Signature catchphrase by Arnold Schwarzenegger

"I'll be back" is a catchphrase associated with Arnold Schwarzenegger. It was made famous in the 1984 science fiction film The Terminator. On June 21, 2005, it was placed at No. 37 on the American Film Institute list AFI's 100 Years... 100 Movie Quotes. Schwarzenegger uses the same line, or some variant of it, in many of his later films.

== History ==
Schwarzenegger first used the line in The Terminator. In the scene, his character, the Terminator, a cyborg assassin, is refused entry to the police station where his targets, Sarah Connor and Kyle Reese, are being detained.

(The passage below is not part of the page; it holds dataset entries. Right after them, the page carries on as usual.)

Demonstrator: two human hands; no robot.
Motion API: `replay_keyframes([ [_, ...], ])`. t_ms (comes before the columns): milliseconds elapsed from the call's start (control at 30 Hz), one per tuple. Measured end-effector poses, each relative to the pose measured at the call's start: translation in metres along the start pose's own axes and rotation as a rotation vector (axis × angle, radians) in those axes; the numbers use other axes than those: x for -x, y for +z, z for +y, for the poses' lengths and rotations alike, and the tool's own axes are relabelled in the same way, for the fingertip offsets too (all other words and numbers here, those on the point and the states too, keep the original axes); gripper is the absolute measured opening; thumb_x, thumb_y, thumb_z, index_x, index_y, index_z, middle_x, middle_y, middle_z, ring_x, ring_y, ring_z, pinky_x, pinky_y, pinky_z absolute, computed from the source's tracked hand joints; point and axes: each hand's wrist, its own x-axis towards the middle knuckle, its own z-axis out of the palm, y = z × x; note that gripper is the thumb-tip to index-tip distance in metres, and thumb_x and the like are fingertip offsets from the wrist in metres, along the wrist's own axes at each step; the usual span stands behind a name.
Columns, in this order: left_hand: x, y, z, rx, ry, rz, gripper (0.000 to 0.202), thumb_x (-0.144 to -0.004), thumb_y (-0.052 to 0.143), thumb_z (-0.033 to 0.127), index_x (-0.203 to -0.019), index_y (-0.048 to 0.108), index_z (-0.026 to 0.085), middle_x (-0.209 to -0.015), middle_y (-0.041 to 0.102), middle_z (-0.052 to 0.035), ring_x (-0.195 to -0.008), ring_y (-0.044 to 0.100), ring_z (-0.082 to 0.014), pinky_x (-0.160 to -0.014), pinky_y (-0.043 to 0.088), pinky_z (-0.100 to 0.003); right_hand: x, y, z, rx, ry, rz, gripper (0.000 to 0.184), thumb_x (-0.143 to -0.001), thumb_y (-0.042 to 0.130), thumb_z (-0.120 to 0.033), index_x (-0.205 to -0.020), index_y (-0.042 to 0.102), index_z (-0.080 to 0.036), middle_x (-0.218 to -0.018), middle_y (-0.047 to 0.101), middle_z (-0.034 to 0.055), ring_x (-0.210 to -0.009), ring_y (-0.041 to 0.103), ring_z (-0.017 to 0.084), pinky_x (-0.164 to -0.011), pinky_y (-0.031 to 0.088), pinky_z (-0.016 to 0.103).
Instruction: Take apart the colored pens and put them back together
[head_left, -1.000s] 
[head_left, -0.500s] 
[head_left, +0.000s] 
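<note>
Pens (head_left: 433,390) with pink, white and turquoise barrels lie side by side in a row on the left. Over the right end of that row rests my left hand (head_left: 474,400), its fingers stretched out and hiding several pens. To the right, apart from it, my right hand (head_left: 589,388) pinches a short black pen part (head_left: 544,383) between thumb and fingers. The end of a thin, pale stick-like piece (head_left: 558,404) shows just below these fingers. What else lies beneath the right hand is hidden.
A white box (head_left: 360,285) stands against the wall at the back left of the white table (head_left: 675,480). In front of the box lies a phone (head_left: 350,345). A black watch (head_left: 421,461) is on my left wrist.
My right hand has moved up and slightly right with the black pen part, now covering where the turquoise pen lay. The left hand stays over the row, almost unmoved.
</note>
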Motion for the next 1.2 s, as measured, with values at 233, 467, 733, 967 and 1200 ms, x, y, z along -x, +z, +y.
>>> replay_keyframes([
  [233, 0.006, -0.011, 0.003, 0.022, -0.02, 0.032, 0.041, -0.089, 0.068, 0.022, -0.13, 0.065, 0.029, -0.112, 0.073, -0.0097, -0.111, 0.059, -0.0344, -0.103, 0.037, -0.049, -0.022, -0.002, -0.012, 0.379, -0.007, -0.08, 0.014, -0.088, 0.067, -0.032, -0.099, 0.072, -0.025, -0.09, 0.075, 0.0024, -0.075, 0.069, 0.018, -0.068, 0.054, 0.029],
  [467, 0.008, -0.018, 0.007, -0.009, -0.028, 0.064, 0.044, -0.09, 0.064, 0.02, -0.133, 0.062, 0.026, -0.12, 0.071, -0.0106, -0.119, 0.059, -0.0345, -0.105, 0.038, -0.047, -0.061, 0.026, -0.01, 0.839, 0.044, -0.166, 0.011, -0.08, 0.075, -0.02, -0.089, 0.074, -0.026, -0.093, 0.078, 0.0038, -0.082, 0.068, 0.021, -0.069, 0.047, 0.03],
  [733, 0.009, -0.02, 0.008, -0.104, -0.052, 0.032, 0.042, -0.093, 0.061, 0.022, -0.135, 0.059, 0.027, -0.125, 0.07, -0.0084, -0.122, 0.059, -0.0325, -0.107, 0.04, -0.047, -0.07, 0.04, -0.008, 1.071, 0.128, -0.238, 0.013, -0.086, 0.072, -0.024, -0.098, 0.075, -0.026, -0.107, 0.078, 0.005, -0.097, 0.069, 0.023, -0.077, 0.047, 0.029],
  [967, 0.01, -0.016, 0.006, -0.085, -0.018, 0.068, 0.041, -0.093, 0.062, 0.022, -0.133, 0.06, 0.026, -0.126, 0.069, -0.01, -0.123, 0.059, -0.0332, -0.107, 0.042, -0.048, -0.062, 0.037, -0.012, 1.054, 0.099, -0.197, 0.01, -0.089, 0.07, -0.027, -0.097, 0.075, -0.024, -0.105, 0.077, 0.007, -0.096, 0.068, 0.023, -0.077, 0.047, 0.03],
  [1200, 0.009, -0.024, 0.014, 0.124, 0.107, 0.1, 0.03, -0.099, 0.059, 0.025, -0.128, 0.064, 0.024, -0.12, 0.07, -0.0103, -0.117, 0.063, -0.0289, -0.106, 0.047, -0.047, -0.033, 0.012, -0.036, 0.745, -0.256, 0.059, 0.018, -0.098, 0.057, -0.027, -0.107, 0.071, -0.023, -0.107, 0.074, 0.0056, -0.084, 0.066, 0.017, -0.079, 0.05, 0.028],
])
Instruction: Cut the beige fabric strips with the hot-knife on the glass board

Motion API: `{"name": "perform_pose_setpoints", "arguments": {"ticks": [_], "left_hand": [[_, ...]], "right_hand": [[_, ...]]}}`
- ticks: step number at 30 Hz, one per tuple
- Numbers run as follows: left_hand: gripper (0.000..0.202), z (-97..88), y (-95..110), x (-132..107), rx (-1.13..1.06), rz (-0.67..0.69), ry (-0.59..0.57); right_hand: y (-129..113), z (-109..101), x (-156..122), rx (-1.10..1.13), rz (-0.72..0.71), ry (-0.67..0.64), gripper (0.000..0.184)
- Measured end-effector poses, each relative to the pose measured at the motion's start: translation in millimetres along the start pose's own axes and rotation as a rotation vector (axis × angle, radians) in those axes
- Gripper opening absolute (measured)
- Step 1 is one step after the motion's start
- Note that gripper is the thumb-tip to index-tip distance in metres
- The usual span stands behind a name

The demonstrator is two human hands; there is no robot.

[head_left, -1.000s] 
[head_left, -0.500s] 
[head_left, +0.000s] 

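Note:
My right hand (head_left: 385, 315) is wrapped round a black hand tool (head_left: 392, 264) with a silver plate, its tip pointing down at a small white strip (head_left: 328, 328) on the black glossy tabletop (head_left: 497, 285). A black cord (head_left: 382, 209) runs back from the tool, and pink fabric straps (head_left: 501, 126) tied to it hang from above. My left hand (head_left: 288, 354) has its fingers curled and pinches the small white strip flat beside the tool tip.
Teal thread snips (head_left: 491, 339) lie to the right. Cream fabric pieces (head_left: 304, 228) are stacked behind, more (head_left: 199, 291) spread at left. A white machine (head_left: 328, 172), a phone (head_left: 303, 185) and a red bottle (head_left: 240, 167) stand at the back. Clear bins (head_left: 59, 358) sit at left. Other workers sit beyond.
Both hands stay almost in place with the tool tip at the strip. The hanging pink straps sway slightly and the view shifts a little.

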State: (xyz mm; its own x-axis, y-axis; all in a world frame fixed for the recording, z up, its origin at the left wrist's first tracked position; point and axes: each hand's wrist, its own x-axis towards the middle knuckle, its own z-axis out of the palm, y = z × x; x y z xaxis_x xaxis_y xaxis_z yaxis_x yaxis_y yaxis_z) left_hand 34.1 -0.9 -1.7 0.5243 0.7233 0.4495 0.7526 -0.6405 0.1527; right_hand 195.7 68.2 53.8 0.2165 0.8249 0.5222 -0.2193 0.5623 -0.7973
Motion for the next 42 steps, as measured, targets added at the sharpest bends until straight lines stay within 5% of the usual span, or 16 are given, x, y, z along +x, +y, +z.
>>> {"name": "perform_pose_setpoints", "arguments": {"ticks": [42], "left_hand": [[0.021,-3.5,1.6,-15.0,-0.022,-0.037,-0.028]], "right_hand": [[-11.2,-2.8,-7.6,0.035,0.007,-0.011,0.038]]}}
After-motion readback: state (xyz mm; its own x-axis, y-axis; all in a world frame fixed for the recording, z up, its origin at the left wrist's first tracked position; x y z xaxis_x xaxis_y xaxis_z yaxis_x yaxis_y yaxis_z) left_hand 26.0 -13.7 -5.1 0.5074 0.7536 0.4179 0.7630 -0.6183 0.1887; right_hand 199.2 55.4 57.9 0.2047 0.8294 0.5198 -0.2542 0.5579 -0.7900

He surveys the counter, then tells the police desk sergeant: "I'll be back." Moments later, he drives a car into the station, destroying the counter, and massacres the staff.

In an October 1, 2012, interview on Good Morning America, Schwarzenegger revealed that he had difficulty pronouncing the word I'll and asked director James Cameron if it could be changed to "I will be back". Cameron refused but told him that the shot would be taken as many times as he wished and the best would be used in the final cut of the film so Schwarzenegger could vary the line.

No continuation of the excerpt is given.